6. Pre-Natal autopsy**. If we are indeed sure that our engagement in Yugoslavia, Iraq, Afghanistan, Koreas will produce a great new pro-American democracy, offer them our form of prescription for happiness – we are both foolish and dead wrong on top of being terribly arrogant. Now for us to be absolutely certain we are doing the “right thing” we must engage in a careful examination (pre-natal autopsy) of the fetus called freedom/democracy/liberty and determine it is not Satan incarnate. How can we perform that autopsy before that embryonic form of democracy/freedom/liberty is even born? We can’t. We again arrive at: “we are both foolish and dead wrong on top of being terribly arrogant” – is it any wonder the lost a few allies in the recent years? The French, the Germans, the Spaniards have all walked out from our self-righteously proclaimed “war on terror”. As strange as it seems I do agree with the fact that our military must be engaged to combat any possible future terror – but I can’t find a person clever enough to identify that threat and the host countries (other than mere suppositions).
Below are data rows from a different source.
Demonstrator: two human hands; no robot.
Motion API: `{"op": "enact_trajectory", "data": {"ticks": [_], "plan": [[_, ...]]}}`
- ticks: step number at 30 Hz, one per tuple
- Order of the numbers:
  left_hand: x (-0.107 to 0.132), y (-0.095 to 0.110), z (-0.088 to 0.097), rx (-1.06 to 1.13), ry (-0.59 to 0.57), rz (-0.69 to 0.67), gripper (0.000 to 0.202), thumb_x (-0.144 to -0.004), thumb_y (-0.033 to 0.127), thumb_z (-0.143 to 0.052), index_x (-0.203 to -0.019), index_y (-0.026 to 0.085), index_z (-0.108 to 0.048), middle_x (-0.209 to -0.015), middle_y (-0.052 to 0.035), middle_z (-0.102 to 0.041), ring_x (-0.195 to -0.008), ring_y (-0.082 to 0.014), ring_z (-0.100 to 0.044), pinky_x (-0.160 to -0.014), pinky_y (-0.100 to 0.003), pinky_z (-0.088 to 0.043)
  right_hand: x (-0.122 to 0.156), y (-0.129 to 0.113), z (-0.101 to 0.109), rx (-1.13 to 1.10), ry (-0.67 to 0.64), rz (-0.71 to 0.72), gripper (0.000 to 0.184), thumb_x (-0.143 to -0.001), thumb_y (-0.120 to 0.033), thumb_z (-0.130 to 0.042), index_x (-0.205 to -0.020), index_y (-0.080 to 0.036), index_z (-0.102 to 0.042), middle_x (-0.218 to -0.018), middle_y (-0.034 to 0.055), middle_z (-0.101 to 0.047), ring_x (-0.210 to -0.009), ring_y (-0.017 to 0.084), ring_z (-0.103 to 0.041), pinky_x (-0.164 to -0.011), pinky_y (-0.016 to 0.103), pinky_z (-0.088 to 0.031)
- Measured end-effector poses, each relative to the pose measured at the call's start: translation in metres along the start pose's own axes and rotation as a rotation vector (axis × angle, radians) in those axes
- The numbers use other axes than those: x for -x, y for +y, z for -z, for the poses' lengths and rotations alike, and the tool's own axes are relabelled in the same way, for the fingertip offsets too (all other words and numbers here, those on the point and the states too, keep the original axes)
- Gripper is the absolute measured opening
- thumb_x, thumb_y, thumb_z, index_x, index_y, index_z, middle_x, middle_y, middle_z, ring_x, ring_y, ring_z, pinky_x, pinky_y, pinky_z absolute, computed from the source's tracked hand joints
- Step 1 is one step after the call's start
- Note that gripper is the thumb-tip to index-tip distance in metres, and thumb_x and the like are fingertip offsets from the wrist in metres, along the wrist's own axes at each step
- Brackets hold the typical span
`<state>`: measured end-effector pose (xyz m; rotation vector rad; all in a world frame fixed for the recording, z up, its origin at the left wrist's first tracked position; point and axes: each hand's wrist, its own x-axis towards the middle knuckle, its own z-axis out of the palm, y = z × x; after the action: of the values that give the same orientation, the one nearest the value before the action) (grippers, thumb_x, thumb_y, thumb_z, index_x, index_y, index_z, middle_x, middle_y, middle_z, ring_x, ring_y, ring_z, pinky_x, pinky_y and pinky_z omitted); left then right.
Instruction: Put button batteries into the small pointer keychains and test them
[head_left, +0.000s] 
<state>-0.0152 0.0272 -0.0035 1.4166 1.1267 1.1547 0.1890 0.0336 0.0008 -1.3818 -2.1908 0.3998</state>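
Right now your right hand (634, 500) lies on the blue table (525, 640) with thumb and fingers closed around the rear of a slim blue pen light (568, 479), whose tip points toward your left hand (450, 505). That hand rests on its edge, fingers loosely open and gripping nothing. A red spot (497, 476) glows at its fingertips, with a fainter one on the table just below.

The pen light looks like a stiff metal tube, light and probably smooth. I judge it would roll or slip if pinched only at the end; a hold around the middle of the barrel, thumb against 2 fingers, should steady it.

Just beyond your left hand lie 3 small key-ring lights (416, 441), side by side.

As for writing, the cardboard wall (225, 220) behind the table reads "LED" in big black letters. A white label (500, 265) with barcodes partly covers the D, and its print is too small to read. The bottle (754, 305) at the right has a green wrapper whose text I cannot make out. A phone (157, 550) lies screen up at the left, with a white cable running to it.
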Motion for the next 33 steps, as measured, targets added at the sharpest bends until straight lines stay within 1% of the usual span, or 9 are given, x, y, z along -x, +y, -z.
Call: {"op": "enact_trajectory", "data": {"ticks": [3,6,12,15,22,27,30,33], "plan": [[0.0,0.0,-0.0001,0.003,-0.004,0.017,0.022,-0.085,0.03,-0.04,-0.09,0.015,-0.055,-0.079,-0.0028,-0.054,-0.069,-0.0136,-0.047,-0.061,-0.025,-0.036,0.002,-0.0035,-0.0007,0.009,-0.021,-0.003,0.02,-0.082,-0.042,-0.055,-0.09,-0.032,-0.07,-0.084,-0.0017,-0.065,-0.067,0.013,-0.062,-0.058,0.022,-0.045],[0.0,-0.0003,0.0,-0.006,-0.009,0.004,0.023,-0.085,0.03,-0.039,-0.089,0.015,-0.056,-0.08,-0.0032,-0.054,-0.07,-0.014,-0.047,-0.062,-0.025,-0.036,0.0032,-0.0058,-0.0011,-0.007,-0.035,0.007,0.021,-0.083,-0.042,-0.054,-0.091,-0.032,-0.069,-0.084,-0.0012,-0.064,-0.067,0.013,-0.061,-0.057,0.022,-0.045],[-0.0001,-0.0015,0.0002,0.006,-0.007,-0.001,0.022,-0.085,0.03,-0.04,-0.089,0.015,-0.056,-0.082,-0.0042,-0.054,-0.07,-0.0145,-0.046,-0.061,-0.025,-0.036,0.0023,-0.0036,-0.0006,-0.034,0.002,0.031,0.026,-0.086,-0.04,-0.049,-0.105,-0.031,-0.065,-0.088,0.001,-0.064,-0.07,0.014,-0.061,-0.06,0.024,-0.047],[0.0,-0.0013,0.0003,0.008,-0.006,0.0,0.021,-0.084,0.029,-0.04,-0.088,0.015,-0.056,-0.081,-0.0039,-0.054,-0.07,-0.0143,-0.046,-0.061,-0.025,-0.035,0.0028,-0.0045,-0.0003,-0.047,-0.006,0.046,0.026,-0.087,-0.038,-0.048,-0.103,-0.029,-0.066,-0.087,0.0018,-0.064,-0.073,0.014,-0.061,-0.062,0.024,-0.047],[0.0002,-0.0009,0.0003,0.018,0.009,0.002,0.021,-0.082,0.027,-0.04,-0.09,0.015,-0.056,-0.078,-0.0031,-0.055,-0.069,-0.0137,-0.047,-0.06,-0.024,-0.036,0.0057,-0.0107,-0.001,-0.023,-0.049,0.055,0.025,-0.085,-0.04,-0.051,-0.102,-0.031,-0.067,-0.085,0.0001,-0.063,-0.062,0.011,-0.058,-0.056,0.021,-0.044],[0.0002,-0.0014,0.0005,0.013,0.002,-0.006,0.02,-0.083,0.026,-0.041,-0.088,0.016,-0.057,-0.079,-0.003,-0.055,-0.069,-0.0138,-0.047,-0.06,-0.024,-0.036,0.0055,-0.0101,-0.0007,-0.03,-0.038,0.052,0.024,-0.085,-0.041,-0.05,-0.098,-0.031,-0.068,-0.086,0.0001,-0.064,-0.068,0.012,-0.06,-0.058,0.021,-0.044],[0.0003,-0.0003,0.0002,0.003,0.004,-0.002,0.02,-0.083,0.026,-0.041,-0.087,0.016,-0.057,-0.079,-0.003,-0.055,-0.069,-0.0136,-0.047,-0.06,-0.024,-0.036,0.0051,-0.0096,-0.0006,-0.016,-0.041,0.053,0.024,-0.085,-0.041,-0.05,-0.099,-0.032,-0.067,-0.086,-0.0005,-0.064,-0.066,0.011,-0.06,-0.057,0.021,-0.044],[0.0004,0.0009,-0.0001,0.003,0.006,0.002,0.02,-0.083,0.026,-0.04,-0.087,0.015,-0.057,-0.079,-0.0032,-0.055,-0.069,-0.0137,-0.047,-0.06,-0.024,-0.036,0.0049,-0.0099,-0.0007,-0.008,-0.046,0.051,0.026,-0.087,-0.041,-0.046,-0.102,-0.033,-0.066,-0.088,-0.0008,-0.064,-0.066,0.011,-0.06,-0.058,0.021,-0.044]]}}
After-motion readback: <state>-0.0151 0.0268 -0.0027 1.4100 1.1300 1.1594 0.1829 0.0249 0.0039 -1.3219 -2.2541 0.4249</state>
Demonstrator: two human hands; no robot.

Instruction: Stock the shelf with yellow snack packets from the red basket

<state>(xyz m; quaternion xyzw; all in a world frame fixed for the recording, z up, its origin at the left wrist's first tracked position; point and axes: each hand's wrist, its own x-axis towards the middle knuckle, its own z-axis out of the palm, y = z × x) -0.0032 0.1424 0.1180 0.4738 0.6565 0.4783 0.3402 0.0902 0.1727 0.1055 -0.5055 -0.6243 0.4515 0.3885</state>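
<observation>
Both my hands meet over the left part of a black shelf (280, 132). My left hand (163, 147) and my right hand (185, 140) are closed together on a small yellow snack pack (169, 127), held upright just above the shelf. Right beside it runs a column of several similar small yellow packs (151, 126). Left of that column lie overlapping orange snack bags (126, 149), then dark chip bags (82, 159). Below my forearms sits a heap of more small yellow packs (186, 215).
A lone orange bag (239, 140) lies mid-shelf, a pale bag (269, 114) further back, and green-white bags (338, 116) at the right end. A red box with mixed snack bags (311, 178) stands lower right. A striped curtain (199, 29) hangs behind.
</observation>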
The “pre-natal autopsy” is closer to butchering some small foreign country on account of our fears or CIA’s lack of accurate data, or Tom Lantos’s misguided pro-Israeli stand.

7. In conclusion, I think there is enough material where we can all agree to disagree (on many issues), but resorting to a military action frivolously or readily makes it only more hard to patch up the peace afterwards. No, that is not the same as a policy of appeasement where we can sit back and watch a football game while half of the world is bleeding.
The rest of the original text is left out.